When myself, Dutch and Gareth clapped eyes on Honda’s CB1100RS at EICMA a couple of years ago all three of us were genuinely excited, and frustrated at the same time. It looked like a burly yet refined CB750. How could it possibly take a manufacturer so long to jump on the retro bandwagon? Well, we now understand a little more about the rigours of homologation and testing so I can cut Honda a little slack, but not too much. There could have been some wonderful custom builds using this simple twin-shocked, air-cooled four-banger as a base.
So what is the CB1100 actually like? Club Moto London have both models, the more tricked-out RS and the basic, classically styled EX version on their fleet, so I borrowed one for the evening to find out. Perks of the job eh!
I prefer the look of the RS, not just because of the better suspension, radially mounted brakes and black paint but because it’s not too laden with reminiscent chrome bits. Indicators for instance are modern and the headlight is LED powered but if you removed the number plate most passers by would still struggle to date it. The EX shares the same 1140cc inline four but it suspended on less beefy and lower tech components. Full specs of both models can be found here.
This isn’t supposed to be a full review as if I’d been galavanting somewhere warm on a press launch, more of a nudge to go and try one for yourself. Either with CML or at your local Honda dealer. As you can see I’ve literally pulled over in a field and whipped out my phone to snap some photos.
As you’d expect from a Honda everything feels proper on the CB, the fit and finish is exemplary. It needs to be, there might not be 176 rider modes and a TFT dash but the sticker price is still rather punchy considering “it’s a brand new 20 year old bike” as CML’s founder Nigel put it. Despite the nostalgic styling the overall feel is definitely premium and well thought out. This sounds stupid but the side stand is one of my favourite parts of the bike. It’s exactly where your heel naturally reaches and it clunks into position with an incredibly short throw and satisfying thud of good engineering.
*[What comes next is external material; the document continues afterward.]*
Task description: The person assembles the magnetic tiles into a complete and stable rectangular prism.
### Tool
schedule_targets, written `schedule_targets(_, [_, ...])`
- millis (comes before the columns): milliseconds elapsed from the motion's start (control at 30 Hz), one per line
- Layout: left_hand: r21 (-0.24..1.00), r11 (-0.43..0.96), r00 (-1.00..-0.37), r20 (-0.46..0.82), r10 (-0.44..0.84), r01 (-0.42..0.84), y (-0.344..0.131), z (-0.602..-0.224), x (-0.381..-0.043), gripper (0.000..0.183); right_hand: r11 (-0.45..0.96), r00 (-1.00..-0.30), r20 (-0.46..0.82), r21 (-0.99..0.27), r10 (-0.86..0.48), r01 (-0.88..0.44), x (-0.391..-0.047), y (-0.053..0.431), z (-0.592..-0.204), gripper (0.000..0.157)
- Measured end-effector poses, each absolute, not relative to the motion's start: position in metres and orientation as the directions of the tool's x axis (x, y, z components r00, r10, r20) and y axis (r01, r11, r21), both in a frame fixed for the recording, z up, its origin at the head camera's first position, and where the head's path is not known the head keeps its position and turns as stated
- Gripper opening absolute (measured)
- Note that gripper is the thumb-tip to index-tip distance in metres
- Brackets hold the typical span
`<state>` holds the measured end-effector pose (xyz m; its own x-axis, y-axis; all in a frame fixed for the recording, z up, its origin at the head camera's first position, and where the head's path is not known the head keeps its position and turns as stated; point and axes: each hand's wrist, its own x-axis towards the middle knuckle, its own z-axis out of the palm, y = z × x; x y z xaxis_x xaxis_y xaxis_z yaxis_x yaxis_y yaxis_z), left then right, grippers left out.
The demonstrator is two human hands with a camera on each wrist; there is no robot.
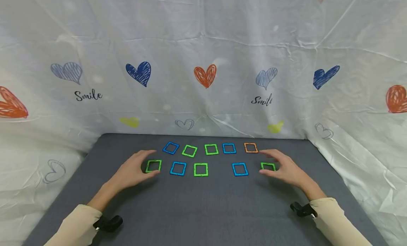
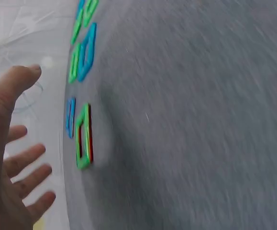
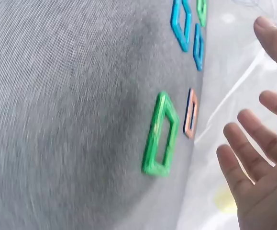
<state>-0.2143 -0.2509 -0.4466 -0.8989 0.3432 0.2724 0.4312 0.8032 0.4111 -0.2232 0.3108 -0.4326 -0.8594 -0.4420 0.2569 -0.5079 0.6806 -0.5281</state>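
Head view: right green frame (image 1: 268, 163) partly hidden by right hand (image 1: 284, 168); left hand (image 1: 135, 170) covers bit of left green frame (image 1: 154, 161), lower edge. Orange heart (image 1: 14, 106) cut at left edge. Left wrist view: tabletop (image 2: 200, 120) blurry, left hand cut at left edge. Right wrist view: blue frame (image 3: 178, 36) cut at top, right hand cut at right.

The shiny white cloth sheet (image 1: 171, 27) has writing on it in curly black letters. From the middle of the flat dark grey tabletop (image 1: 203, 210), the first black word (image 1: 88, 95) is at about 10 o'clock and says "Smile". The second black word (image 1: 261, 100), at about 1 o'clock, says "Smil", then its end looks squashed and is hard to read.
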Motion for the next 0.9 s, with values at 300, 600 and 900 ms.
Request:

The engine is big to look at but isn’t bursting with power, just 80 ponies are corralled inside thanks to EU regs limiting the fun. But that does mean dollops of lovely torque and smooth, perfectly fuelled delivery. A few vibes are noticeable around 3500 rpm but to be honest that adds character, a critical component that Honda could have engineered-out but thankfully chose not to. The throttle operates actual cables, two of them, and feels reassuringly stiff compared to today’s ride-by-wire gadgetry. A reminder that this is a bike aimed at those who remember the good old days, but appreciate some the benefits of the right here and now.
Through town the quarter ton heft is noticeable but at no point does the CB feel awkward or clumsy. The clutch is light and at low revs the engine mildly mannered, very useful for scything through rush hour. My ride home is an ideal test route. 10 minutes of traffic, 10 minutes of weaving around the North Circular, five minutes of the M11 and five minutes of country lanes – my takeaway from this limited time? Supreme comfort and ergonomics, I loved how the tank splayed my knees just the right amount and the sidepanels and subframe seemed perfectly moulded to my inside leg. It reminded me of horse riding – a Shire. The CB was a pleasure in all scenarios but I did feel it needed a proper seeing-to so I headed further afield and opened the taps properly.
I’m not much of a four cylinder guy so allowing the CB to rev hard feels unsympathetic but the rewards are there. Despite it’s mass, heavy inputs are not required and the brakes are surprisingly capable. I’d imagine the EX version wouldn’t hold up quite so well in direct comparison but that would be missing the whole point of the CB1100, in either trim. This is a bike that will start every single morning, stick two fingers up at Sadiq’s preposterous ULEZ, will never breakdown yet has the lineage and style that so many of us wistfully lust after.